Infrared vs Oil Heater

The significant difference is in the way they heat the surrounding space. Infrared heaters heat surfaces and objects around them. They provide quick heat to surfaces near them. In contrast, oil filled heaters heat the air around them. They take time to heat the space and give more constant heat. They also stay warmer after being turned off since the oil takes longer to cool down.

Size

The oil filled heater is standalone with wheels and looks like a radiator but is space efficient, and the infrared is more boxed-shaped. It also comes in a standalone for the fireplace. Both are good for space efficiency. Be sure to measure your space to ensure you have enough room and the necessary clearance around the heater.

Portability

The ability to move your heater around from room to room may be a big selling point for you. It’s not a surprise that an oil filled heater can be heavy. Many come with wheels attached to help you roll it around. But moving an oil filled heater up and down flights is no easy task. Conversely, an infrared heater is typically much lighter and easier to move around.

Design

While it may seem like a petty thing to consider, design is often important. We spend so much time in our homes and want the things around us to bring us joy. A clunky heater may prevent you from enjoying your space, even if it provides ample heat. So take a look at the design options for both the infrared and oil filled heaters. You’ll most likely find more variation in the infrared heater options.

Safety

Both heaters are safe, but purchasing one with the UL label on it is best. Make sure your choice has advanced features like thermostat control and automatic shutdown. This is especially important if you leave your oil or infrared heater on overnight.

Heating capacity

Infrared is used as heaters that can heat up a particular space or room. They can generally heat up a family room or a living area.

The oil filled heaters heat the air around the heater so they can work well for a small study or bedroom. Check the box for how large of space they can heat. Both units are comparable in room size.

Noise Level

Many heating systems in the home generate some type of noise. My steam heat radiators often hiss, and it’s something I’ve grown accustomed to. When looking for supplemental heat, consider the additional noise that comes along.

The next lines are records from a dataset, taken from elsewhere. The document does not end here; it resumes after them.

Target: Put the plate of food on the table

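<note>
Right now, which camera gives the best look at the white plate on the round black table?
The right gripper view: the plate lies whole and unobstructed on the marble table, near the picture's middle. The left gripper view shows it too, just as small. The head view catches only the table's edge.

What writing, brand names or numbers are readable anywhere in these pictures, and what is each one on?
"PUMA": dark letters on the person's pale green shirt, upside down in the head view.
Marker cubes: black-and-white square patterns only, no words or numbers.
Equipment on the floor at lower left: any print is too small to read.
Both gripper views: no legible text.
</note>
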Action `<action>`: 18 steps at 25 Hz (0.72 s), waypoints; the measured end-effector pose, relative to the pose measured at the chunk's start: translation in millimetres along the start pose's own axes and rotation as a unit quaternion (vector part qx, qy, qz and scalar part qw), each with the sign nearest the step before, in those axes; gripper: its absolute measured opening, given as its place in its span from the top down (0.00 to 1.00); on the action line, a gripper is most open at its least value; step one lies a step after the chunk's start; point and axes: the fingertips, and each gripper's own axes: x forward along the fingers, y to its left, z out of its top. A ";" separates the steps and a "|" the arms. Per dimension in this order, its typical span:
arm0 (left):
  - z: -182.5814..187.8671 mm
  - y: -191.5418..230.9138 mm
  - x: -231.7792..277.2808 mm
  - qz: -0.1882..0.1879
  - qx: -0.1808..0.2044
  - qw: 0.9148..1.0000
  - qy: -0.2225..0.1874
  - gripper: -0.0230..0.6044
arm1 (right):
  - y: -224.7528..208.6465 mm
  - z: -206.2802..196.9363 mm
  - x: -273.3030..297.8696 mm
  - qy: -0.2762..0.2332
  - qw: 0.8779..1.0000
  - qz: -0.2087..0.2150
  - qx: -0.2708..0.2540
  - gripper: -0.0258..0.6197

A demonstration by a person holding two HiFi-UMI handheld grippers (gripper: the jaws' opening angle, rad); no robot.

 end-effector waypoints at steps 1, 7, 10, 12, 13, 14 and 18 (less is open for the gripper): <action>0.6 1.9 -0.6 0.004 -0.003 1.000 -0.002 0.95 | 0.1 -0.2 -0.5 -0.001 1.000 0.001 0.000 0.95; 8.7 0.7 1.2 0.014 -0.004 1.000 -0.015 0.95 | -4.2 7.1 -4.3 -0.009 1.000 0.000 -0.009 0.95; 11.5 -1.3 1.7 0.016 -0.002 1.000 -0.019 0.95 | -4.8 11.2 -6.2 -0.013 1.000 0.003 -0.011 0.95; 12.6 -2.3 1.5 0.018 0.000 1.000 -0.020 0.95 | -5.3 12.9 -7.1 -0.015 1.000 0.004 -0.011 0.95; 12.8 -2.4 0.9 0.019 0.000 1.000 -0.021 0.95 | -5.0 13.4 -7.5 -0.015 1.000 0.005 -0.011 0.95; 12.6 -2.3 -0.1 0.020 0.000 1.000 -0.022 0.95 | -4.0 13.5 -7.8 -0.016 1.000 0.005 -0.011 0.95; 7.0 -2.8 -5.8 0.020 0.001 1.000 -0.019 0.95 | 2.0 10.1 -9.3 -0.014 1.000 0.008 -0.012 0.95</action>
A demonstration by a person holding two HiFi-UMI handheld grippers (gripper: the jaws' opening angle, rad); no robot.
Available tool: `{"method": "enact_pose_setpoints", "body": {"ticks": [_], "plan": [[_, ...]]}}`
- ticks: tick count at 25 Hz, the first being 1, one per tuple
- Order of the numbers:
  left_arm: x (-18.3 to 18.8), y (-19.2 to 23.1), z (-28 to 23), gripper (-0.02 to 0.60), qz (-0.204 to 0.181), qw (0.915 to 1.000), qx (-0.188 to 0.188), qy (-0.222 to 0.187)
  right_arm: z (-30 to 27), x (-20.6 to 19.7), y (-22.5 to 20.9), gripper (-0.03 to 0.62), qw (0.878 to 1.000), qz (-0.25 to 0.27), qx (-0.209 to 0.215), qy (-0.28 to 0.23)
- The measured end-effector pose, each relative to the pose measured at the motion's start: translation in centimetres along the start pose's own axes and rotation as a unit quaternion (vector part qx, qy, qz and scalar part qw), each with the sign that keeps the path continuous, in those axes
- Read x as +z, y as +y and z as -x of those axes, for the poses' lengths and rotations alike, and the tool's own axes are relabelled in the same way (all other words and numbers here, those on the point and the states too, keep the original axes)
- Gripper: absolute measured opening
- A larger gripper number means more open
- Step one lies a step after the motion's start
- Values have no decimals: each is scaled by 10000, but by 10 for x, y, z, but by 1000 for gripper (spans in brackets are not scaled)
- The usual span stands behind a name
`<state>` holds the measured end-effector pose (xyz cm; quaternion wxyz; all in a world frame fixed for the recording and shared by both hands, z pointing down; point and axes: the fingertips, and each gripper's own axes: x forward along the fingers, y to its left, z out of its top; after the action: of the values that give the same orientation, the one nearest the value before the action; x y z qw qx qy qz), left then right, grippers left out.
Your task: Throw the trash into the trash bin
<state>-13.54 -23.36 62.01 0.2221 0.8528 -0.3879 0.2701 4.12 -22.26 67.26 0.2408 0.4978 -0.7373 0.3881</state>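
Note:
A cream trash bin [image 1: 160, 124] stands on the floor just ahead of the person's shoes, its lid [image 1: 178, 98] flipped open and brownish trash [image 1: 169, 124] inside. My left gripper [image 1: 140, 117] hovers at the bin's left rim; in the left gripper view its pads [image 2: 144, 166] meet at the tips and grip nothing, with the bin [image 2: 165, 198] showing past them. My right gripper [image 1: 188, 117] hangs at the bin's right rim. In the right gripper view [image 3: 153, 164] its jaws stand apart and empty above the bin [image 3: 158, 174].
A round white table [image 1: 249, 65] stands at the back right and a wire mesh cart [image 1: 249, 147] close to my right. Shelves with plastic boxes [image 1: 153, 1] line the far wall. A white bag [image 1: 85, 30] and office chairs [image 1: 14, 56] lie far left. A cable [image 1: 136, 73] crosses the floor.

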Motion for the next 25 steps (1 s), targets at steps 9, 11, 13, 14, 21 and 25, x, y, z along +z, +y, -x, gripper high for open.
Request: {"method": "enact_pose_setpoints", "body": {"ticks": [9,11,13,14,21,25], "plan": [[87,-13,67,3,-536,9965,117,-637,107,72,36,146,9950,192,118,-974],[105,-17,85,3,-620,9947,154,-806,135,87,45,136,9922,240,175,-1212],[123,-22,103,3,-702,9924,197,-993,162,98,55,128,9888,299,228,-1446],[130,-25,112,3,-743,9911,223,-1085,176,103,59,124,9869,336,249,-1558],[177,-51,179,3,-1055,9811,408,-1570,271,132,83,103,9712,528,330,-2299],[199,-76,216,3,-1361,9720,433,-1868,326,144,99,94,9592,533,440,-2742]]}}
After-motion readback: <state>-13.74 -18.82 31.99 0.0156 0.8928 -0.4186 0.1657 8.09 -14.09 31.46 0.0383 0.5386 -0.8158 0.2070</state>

An oil filled radiator will make some noise when turning on, like a clicking noise. This is also common on infrared quartz space heaters. Any additional ambient noise should be reviewed, especially if you’re sensitive to noise or need complete silence.

General price

The average infrared heater with temperature control usually ranges between $100-$200. The average oil filled heaters range between $50-$100.

You can’t go wrong when comparing oil-filled heater vs infrared heaters. Both infrared and oil filled heaters are good choices for creating a comfortable environment in the home. Both have excellent features. Just a tip – you should always be bought with a warranty or a guarantee by the manufacturer.